Bug 129710

Summary: Heatbeat fails with multiple IP addresses on Ethernet device
Product: [Retired] Red Hat Cluster Suite Reporter: Royce Brown <rbrown>
Component: clumanagerAssignee: Lon Hohberger <lhh>
Status: CLOSED ERRATA QA Contact:
Severity: high Docs Contact:
Priority: medium    
Version: 3CC: cluster-maint
Target Milestone: ---   
Target Release: ---   
Hardware: i386   
OS: Linux   
Whiteboard:
Fixed In Version: Doc Type: Bug Fix
Doc Text:
Story Points: ---
Clone Of: Environment:
Last Closed: 2004-11-09 17:51:46 UTC Type: ---
Regression: --- Mount Type: ---
Documentation: --- CRM:
Verified Versions: Category: ---
oVirt Team: --- RHEL 7.3 requirements from Atomic Host:
Cloudforms Team: --- Target Upstream Version:
Embargoed:
Bug Depends On:    
Bug Blocks: 131576    
Attachments:
Description Flags
clumemdb.c file
none
Fix specified in comment #2
none
Patch that actually builds and doesn't cause clumembd to break. none

Description Royce Brown 2004-08-11 22:44:47 UTC
From Bugzilla Helper:

User-Agent: Mozilla/5.0 (Windows; U; Windows NT 5.0; en-US; rv:1.7)
Gecko/20040803 Firefox/0.9.3

Description of problem:
I have found a problem with the clumembd daemon where the heartbeat
message is rejected by other nodes causing the node to be powered off.

If you have a Ethernet interface with an alias and are using multicast
the source address may contain the main IP address or the alias
address. If it contains the alias address the message is then rejected
by all other nodes as it now contains the wrong IP address.

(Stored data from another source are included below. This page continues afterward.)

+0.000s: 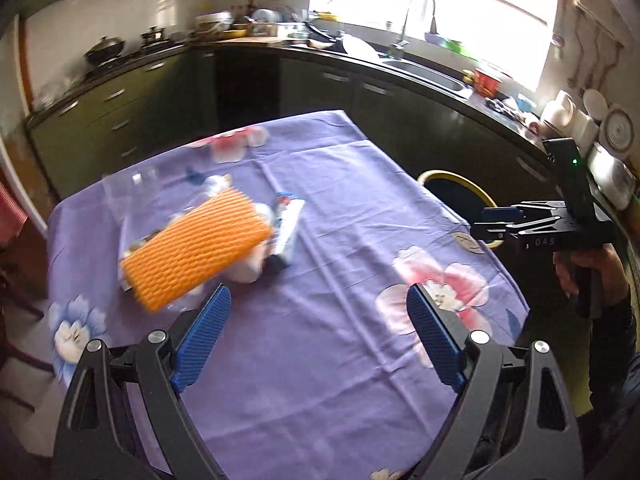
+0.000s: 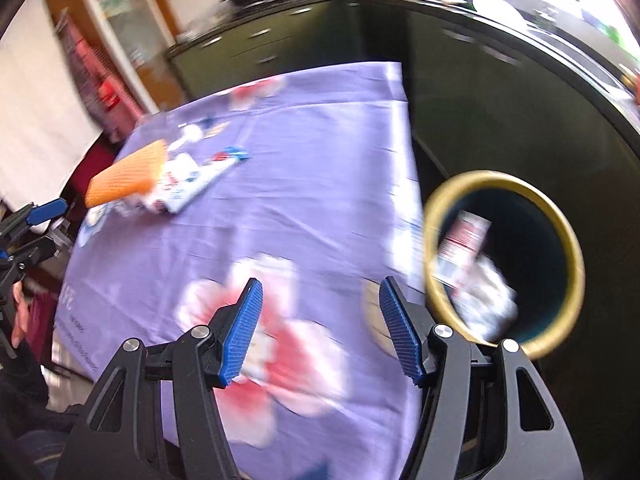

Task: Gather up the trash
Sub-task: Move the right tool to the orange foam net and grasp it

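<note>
A pile of trash lies at the left of the purple flowered tablecloth (image 1: 352, 208): an orange foam net sleeve (image 1: 196, 248) (image 2: 126, 180), a white and blue wrapper (image 1: 288, 224) (image 2: 200, 178) and clear plastic (image 1: 132, 188). My left gripper (image 1: 319, 289) hovers over the cloth to the right of the pile, open and with nothing between its pads. My right gripper (image 2: 321, 282) is also open and holds nothing, above a pink flower print near the table's right edge. Beside that edge stands a dark bin with a gold rim (image 2: 492, 178) (image 1: 452, 176), holding a labelled packet (image 2: 464, 236) and crumpled white waste (image 2: 488, 292).
A dark kitchen counter with a sink (image 1: 424, 68), dishes and a stove with pots (image 1: 104, 48) wraps around behind the table. Green cabinets (image 1: 104, 112) stand at the left. A hand (image 1: 580, 272) holds the right gripper's handle at the table's right side.
</note>
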A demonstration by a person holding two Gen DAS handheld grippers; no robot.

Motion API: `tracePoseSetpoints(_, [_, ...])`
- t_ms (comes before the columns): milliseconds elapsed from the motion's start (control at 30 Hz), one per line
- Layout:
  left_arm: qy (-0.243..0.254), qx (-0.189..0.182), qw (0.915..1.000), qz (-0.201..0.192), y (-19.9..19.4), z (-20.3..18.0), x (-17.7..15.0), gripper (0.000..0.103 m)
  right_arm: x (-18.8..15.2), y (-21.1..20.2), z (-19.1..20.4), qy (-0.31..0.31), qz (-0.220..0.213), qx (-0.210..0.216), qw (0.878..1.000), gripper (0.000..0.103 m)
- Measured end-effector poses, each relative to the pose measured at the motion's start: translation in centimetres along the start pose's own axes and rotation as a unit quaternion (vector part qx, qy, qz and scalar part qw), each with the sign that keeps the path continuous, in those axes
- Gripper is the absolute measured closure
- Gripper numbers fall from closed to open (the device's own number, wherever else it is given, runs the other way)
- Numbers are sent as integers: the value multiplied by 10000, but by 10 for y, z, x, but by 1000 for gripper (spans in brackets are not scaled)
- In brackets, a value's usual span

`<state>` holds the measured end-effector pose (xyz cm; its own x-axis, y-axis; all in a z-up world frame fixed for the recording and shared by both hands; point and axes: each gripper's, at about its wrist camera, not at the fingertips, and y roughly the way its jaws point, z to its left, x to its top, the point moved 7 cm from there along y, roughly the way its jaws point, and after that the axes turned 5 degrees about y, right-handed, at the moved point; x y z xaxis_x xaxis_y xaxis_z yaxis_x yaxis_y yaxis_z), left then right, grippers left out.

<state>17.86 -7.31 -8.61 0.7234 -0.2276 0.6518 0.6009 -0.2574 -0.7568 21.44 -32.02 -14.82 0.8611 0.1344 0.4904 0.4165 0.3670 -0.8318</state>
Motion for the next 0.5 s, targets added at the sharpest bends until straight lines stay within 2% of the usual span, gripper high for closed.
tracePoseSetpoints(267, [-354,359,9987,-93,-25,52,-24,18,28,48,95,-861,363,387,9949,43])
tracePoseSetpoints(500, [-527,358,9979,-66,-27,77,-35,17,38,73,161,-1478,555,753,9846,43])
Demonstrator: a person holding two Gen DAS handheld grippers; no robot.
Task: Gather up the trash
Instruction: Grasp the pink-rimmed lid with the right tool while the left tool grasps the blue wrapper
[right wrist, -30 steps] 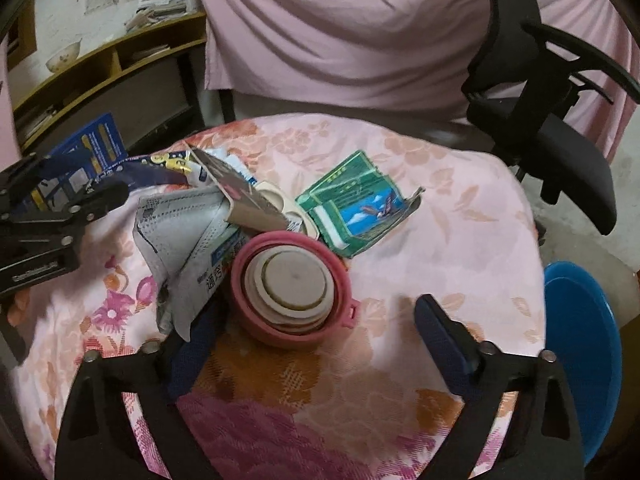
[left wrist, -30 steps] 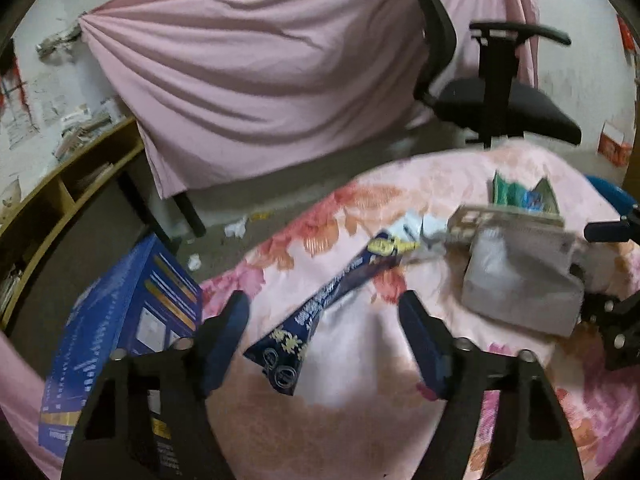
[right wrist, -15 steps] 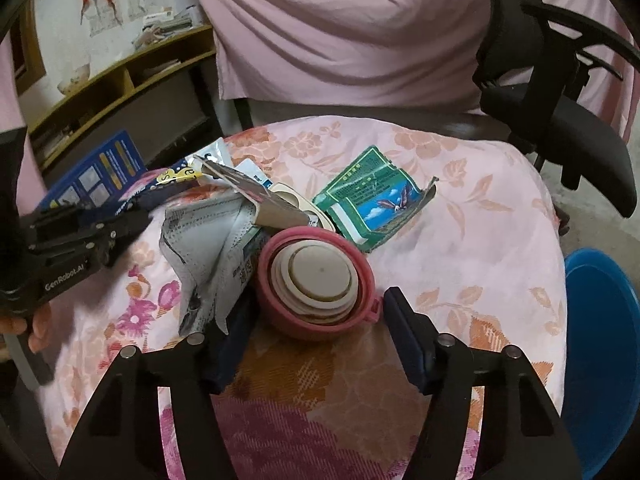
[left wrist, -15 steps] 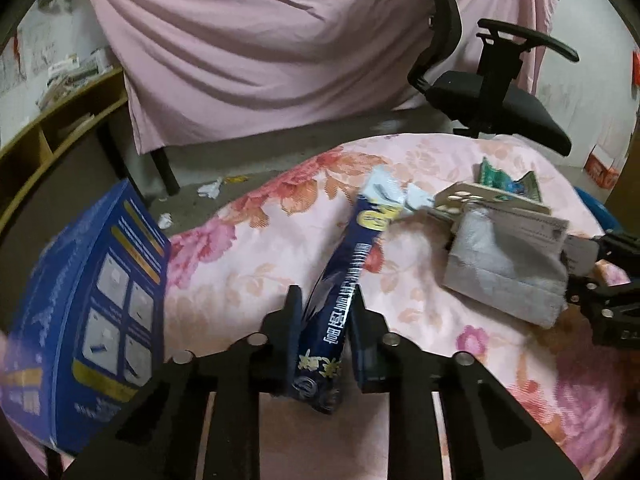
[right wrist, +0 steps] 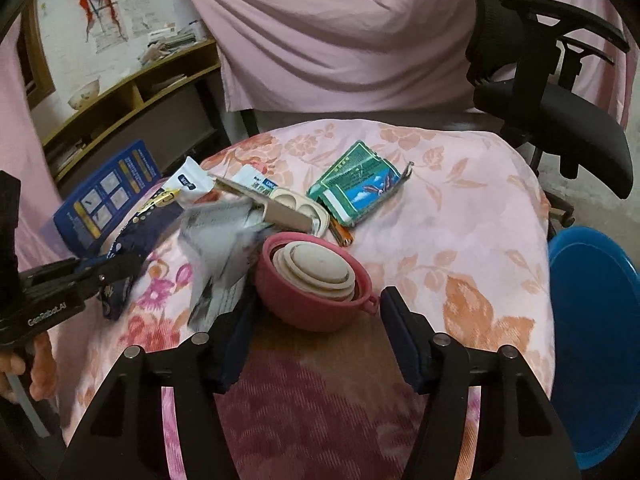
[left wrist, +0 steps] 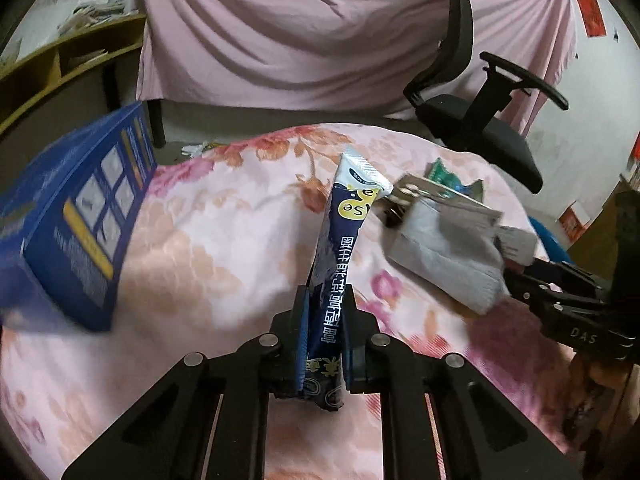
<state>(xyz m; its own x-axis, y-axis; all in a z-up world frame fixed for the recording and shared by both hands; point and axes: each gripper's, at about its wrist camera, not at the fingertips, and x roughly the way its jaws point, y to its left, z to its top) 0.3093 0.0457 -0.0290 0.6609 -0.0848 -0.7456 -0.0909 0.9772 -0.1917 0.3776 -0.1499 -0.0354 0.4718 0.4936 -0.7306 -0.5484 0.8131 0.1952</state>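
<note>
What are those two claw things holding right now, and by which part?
The left gripper pinches the long dark blue wrapper near its lower end. The right gripper holds nothing; its open fingers sit either side of the pink cup.

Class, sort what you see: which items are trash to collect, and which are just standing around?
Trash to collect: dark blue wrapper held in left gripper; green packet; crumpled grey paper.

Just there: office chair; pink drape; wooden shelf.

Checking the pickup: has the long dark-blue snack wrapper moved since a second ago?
Yes. The long dark-blue snack wrapper, then flat on the floral cloth, now stands tilted up off it, clamped in the left tool.
</note>
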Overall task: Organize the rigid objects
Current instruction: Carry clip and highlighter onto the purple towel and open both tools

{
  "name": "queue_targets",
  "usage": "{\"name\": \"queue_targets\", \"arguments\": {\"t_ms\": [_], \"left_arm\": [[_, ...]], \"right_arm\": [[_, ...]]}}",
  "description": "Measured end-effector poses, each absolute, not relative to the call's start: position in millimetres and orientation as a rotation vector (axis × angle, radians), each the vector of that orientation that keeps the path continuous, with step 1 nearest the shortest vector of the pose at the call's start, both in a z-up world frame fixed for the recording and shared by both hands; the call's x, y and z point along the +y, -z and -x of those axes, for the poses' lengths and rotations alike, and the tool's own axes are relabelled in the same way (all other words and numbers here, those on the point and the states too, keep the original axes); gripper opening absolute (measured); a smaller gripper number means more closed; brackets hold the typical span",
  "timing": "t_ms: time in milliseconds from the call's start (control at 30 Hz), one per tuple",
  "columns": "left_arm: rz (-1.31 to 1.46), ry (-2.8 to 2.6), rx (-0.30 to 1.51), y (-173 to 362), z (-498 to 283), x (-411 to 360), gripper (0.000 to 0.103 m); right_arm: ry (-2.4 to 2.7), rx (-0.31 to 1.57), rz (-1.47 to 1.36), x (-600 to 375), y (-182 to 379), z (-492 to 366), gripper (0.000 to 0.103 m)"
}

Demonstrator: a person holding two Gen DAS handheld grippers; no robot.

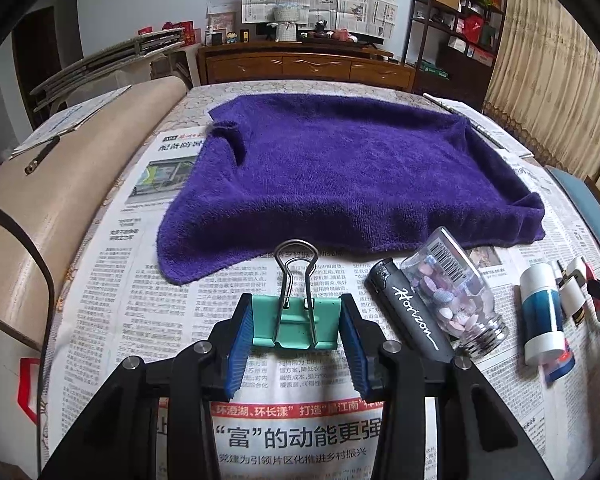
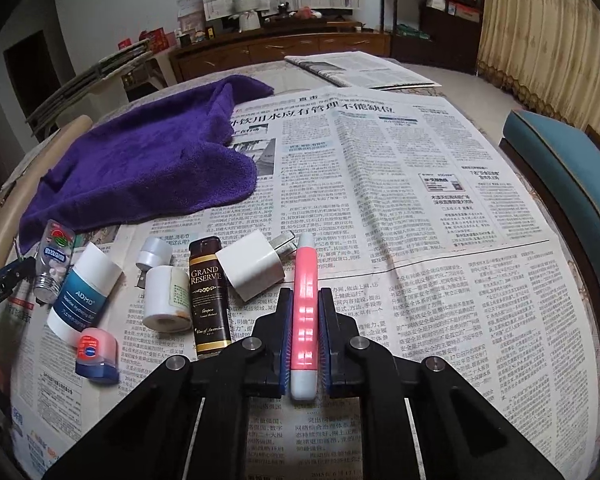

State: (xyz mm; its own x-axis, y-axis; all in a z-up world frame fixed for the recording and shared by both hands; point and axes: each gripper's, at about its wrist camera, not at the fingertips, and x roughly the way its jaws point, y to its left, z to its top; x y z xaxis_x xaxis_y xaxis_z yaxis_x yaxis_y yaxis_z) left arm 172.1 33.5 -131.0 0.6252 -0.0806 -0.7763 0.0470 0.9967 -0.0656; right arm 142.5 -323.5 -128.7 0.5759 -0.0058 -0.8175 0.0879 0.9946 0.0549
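The left tool (image 1: 296,326) grips a green binder clip (image 1: 296,326) by its sides, just above the newspaper-covered surface (image 1: 140,320), in front of the purple towel (image 1: 340,172). Only this view shows the black lighter (image 1: 410,314) lying against the pill jar (image 1: 454,294).

The right tool (image 2: 305,320) is closed narrowly on a pink pen (image 2: 305,304), held lengthwise between its pads. Only here appear the white charger (image 2: 250,264), brown lighter (image 2: 210,296), white roll (image 2: 166,300), blue-and-white tube (image 2: 84,292) and small red jar (image 2: 98,354), clustered to the left.
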Motion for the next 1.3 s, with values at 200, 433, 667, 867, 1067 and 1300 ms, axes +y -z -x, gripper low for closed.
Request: {"name": "queue_targets", "arguments": {"t_ms": [200,433,667,867,1067,1300], "left_arm": [[0.041,0.072,0.878,109,-168,37,0.040],[0.036,0.068,0.839,72,-174,44,0.040],[0.072,0.074,0.808,43,-216,48,0.040],[0.093,0.115,0.814,37,-277,35,0.040],[0.068,0.140,0.859,61,-335,15,0.040],[0.046,0.171,0.977,107,-386,-6,0.040]], "right_arm": [[0.040,0.921,-0.115,-324,108,-138,0.012],[-0.014,0.902,-0.132,-310,86,-154,0.012],[-0.121,0.871,-0.156,-271,59,-203,0.012],[-0.209,0.860,-0.142,-224,47,-270,0.012],[-0.265,0.908,-0.120,-188,60,-334,0.012],[-0.280,0.994,-0.056,-165,100,-387,0.012]]}}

The software correctly binds a socket to the main interface and at
first the correct IP address is send.
Some time later on sending messages using this socket the alias
address seems to get into the packets.

I have extract the relevant parts from my log file showing the output
from the debugging lines I inserted into the code.

Computer has  
   Interfaces: bond0   addr 10.10.197.11
               bond0:0 addr 10.10.197.6

         Multcast set up     
clumembd[2]: <debug> add_interface fd:4 name:bond0
clumembd[2]: <debug> Interface IP is 10.10.197.11
clumembd[2]: <debug> Setting up multicast 225.0.0.11 on 10.10.197.11
clumembd[2]: <debug> Multicast send fd:5 (10.10.197.11)
clumembd[2]: <debug> Multicast receive fd:6

	   Sending and receiving message (Correct behaviour)
clumembd[2]: <debug> sending multicast message fd:5 ,nodeid:1
            ,addr:225.0.0.11,token:0x0002881d4119638e
clumembd[2]: <debug> update_seen new msg nodeid:1 token:0x0002881d4119638e
         
After a while you get. sinp = source address, nsp = expected address
  
clumembd[2]: <debug> sending multicast message fd:5 ,nodeid:1
             ,addr:225.0.0.11,token:0x0002881d4119638e
clumembd[2]: <debug> update_seen new msg nodeid:1 token:0x0002881d4119638e
clumembd[2]: <debug> IP/NodeID mismatch: Probably another cluster on
our subnet... msg from nodeid:1 sinp:10.10.197.6 nsp:10.10.197.11


The source address now has bond0:0 address when it did have bond0's
address.
The socket has not changed.


Version-Release number of selected component (if applicable):
clumanager-1.2.16-1

How reproducible:
Always

Steps to Reproduce:
1.Set up cluster two nodes using bonded ethernet ports
2. set up a second address on one node on the bonded interface
3. start clumanager
4. wait. Fails quicker if you fail a service with another ip alias
between the computers.
    

Actual Results:  The node with out the IP alias eventually thinks the
other node has
failed and tries to kill it.

Expected Results:  Nothing the cluster should not fail for no good reason

Additional info:

Comment 1 Royce Brown 2004-08-12 21:44:48 UTC
I think I have found the fix to this problem.
in clumembd.c add_multicast the send socket uses

mreq.imr_multiaddr.s_addr = hb_if->hb_mcast_addr.sin_addr.s_addr;
mreq.imr_interface.s_addr = hb_if->hb_ip_addr.sin_addr.s_addr;
if (setsockopt(hb_if->hb_mcast_send, IPPROTO_IP,IP_ADD_MEMBERSHIP,
           &mreq,sizeof(mreq)) == -1) {

From what I can tell the IP_ADD_MEMBERSHIP binds the socket to a 
interface with  mreq.imr_interface.s_addr only for receiving messages.
If you send on this socket the kernel can choose any interface it 
likes to actually send the message.

Solution is use IP_MULTICAST_IF to bind the socket to the interface
containing the IP address you want to send out on.
The replacement lines in the code is

if (setsockopt(
   hb_if->hb_mcast_send, IPPROTO_IP, IP_MULTICAST_IF, 
   &hb_if->hb_ip_addr.sin_addr,sizeof(hb_if->hb_ip_addr.sin_addr))
   == -1) {

Have send in clumembd.c code as have added a lot more clulog
(LOG_DEBUG ...  lines. Do what you want with it.

Royce 

Comment 2 Royce Brown 2004-08-12 21:46:15 UTC
Created attachment 102676 [details]
clumemdb.c file

Comment 3 Lon Hohberger 2004-08-12 22:05:08 UTC
The attachment didn't work, but it seems like a simple fix.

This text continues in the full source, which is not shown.